Зафиксированный М.Булгаковым и Н.Бердяевым новый культурно-антропологический тип оказался удивительно живучим: он приспособился и к новым перестроечным и постперестроечным реалиям. Сегодня мы с тревогой наблюдаем проникновение в широкую речевую практику сниженной лексики, языка зоны, простонародного языка, матерных выражений и т. п. Эти явления есть не просто сугубо филологическая проблема, вполне безопасная для общества, нет: вытеснение литературного языка есть средство и, одновременно, симптом вытеснения одних антропокультурных типов человека другими. Именно поэтому борьба так неравна: ведь каждый язык создается для выражения определенного реального опыта и определенной жизненной ориентации: «…всякий язык организует универсум, о котором можно сказать и помыслить в определенной форме содержания. … Согласно некоторым теориям, естественный язык приспособлен для выражения определенного реального опыта, но не опытов, реальных для других естественных языков»[24]. Конечно, эта крайняя позиция подвергается критике, однако применительно к опыту, интенциям и смыслу существования разных культурно-антропологических типов данная позиция представляется вполне уместной. Поэтому в революционную эпоху превалирует военная лексика, в обществе тоталитарном – новояз, а в кризисном – тюремная и матерная.
Итак, появляющиеся новые культурно-антропокультурные типы не только вырабатывают «свои языки» (лексику, интонации, стереотипы и шаблоны), но через них стремятся завоевать более высокие статусные позиции и утвердить свое господство в обществе. В связи с этим хочется обратиться к весьма тонкому замечанию У.Эко по поводу вавилонского смешения языков: «…именно с этого момента (имеется в виду труд ирландских грамматистов VII в. «Предписания поэтам», в котором была предпринята попытка выявить преимущества народного гэльского языка перед латинской грамматикой – прим. авт.) эпизод смешения языков осмысляется уже не только как пример гордыни, которую постигла небесная кара, но и как начало некоего исторического (или метаисторического) изъяна, который должно ликвидировать»[25].

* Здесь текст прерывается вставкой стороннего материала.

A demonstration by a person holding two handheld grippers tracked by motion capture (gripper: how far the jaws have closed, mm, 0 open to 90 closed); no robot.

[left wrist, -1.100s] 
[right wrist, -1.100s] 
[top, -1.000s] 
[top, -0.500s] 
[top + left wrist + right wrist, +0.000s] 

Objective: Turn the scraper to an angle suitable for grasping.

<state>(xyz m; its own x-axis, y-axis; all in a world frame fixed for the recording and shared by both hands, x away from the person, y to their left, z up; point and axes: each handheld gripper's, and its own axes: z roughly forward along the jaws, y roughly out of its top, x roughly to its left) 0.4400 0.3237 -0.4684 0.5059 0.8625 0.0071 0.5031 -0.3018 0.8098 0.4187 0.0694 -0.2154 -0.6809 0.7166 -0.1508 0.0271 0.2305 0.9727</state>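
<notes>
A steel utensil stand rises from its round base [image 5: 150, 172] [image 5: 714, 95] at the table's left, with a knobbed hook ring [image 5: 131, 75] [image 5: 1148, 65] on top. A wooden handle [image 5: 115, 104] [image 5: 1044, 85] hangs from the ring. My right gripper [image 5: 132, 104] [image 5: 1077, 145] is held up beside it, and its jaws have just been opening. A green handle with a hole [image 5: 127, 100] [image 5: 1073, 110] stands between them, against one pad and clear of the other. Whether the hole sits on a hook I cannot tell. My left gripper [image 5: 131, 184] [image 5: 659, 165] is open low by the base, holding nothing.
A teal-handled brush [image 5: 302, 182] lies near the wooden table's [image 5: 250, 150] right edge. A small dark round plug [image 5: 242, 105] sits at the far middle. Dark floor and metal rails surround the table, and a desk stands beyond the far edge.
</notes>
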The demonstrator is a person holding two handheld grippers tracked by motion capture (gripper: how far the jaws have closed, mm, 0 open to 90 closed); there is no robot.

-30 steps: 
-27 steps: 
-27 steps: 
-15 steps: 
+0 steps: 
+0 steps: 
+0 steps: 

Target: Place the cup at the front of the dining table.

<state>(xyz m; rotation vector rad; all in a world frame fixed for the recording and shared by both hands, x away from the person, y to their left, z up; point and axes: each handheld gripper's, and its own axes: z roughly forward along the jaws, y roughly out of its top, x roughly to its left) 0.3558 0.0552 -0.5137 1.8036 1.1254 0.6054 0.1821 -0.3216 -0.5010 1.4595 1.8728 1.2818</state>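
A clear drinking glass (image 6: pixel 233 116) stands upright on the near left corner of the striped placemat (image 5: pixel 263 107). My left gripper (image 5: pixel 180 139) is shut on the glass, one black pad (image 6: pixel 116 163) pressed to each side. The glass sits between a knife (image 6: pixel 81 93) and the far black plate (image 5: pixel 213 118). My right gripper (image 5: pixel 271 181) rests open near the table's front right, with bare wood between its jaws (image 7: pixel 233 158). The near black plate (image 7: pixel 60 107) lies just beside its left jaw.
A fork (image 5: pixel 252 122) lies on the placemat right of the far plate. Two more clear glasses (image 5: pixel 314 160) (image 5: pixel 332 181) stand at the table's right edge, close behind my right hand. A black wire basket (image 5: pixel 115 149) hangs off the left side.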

Возможно ли смешение различных культурно-антропологических типов в один, усредненный? Такая тенденция просматривается опять же на примере языка, когда повсеместно распространяется сниженная лексика, возникают языковые дискурсы, не требующие особых интеллектуальных усилий для овладения ими. Усредненный культурно-антропологический тип – это не просто «человек массы», а «зоологический» индивидуалист, уверенный в своем праве на сугубо эгоцентрическое толкование границ своей свободы и выдающий примитивизм за истину своего бытия. За ницшеанской гранью «добра и зла» скрывался не «сверхчеловек», а культурно-недоразвитый тип «недочеловека». За всем этим стоит опаснейшее явление – скрытое снижение, «опрощение» смыслового уровня культуры в целом, деградация ее ценностного ядра.